AlgérieFranceSport

Zidane, nouveau sélectionneur de l’équipe de France, soutient Gleizes détenu en Algérie.

Zinédine Zidane a été officiellement désigné comme le nouveau sélectionneur de l’équipe de France, prenant la relève de Didier Deschamps à la tête des Bleus. Cependant, une question inattendue, soulevée lors de sa conférence de presse de présentation, a immédiatement attiré l’attention : celle concernant le sort de Christophe Gleizes, un journaliste français incarcéré en Algérie depuis juin 2025. Interrogé sur ce dossier diplomatique délicat, « Zizou » n’a pas éludé la question.

« Je suis parent, je veux juste qu’il rentre chez lui pour voir sa famille. » Ces mots, prononcés avec une sobriété réfléchie, résument la position du nouveau responsable des Bleus sur une affaire qui empoisonne les relations entre Paris et Alger depuis plus d’un an.

Zinédine Zidane a toujours été reconnu pour sa discrétion et a tenu à replacer sa déclaration dans le cadre de son rapport habituel à la parole publique. « Je ne me suis jamais trop exprimé, pas que ce dossier-là, je le fais pour tout ce qui me touche à l’extérieur. Je ne prends pas la parole dans n’importe quel cas, ça ne va pas changer », a-t-il précisé.

Ce cadrage est révélateur. En choisissant de répondre, malgré tout, le nouveau sélectionneur a indiqué que l’affaire Gleizes touche à des enjeux plus profonds que la simple politique. C’est la fibre paternelle qu’il a évoquée, plutôt qu’une tribune diplomatique.

Sa déclaration est claire : « Bien sûr que je soutiens, comme un parent. Comme l’a dit le président, la FFF soutient M. Gleizes et sa famille. Qu’il puisse rentrer à la maison avec ses parents. C’est clair et net. » Un soutien affirmé, mesuré dans la forme, mais sans la moindre ambiguïté sur le fond.
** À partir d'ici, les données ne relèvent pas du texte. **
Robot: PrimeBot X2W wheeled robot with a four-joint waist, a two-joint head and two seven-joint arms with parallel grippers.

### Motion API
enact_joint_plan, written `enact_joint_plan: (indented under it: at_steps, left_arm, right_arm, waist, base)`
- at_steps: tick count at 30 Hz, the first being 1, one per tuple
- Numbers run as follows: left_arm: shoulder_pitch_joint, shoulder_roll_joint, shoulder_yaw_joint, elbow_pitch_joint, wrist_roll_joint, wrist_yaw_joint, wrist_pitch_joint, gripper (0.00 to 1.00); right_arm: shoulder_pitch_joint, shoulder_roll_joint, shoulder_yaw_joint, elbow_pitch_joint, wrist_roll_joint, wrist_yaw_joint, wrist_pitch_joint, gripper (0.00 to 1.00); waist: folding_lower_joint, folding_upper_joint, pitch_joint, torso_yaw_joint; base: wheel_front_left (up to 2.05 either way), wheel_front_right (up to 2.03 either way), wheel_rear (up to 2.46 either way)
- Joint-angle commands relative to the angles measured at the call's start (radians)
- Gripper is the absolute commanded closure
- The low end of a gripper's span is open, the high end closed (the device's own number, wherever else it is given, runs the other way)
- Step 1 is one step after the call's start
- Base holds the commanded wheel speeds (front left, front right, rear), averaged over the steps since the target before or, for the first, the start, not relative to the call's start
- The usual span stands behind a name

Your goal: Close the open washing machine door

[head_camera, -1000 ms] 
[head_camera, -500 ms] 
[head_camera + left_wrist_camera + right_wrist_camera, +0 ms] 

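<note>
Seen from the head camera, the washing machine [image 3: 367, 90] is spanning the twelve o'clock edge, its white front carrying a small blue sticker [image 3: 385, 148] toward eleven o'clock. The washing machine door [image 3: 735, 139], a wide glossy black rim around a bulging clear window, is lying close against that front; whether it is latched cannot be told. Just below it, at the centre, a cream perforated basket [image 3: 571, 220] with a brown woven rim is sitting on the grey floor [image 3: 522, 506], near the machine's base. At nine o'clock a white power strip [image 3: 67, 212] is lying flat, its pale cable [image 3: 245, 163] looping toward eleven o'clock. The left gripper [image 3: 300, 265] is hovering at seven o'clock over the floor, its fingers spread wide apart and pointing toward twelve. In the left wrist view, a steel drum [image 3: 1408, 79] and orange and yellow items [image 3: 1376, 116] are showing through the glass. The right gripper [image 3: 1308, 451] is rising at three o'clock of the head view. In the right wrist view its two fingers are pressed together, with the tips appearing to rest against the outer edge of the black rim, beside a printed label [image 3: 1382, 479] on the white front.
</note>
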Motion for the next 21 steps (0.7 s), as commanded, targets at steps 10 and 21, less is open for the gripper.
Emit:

Christophe Gleizes, journaliste, est au cœur d’une crise bilatérale. Arrêté en mai 2024 à Tizi-Ouzou alors qu’il couvrait un reportage sur la JS Kabylie, il a été condamné à sept ans de prison pour « apologie du terrorisme », une peine confirmée en appel à la fin de l’année 2025. Son cas est rapidement devenu un symbole des tensions entre la France et l’Algérie, cristallisant les crispations entre les deux capitales à un moment où les ambassadeurs avaient été rappelés de part et d’autre.

Depuis lors, plusieurs signaux d’apaisement ont été observés. En janvier 2026, Ségolène Royal, présidente de l’Association France-Algérie, avait obtenu des autorités algériennes le transfert du journaliste vers un établissement pénitentiaire proche d’Alger, facilitant ainsi les visites de sa famille. Ce geste a été présenté comme une réponse à une démarche humanitaire.

En mai 2026, sa mère, Sylvie Godard, a annoncé sur France Inter que Christophe Gleizes renonçait à son pourvoi en cassation, choisissant de « s’en remettre totalement à la clémence du président Tebboune ». Ce désistement juridique fort a été qualifié d’ « acte symbolique » par sa famille, dans l’espoir d’une grâce présidentielle.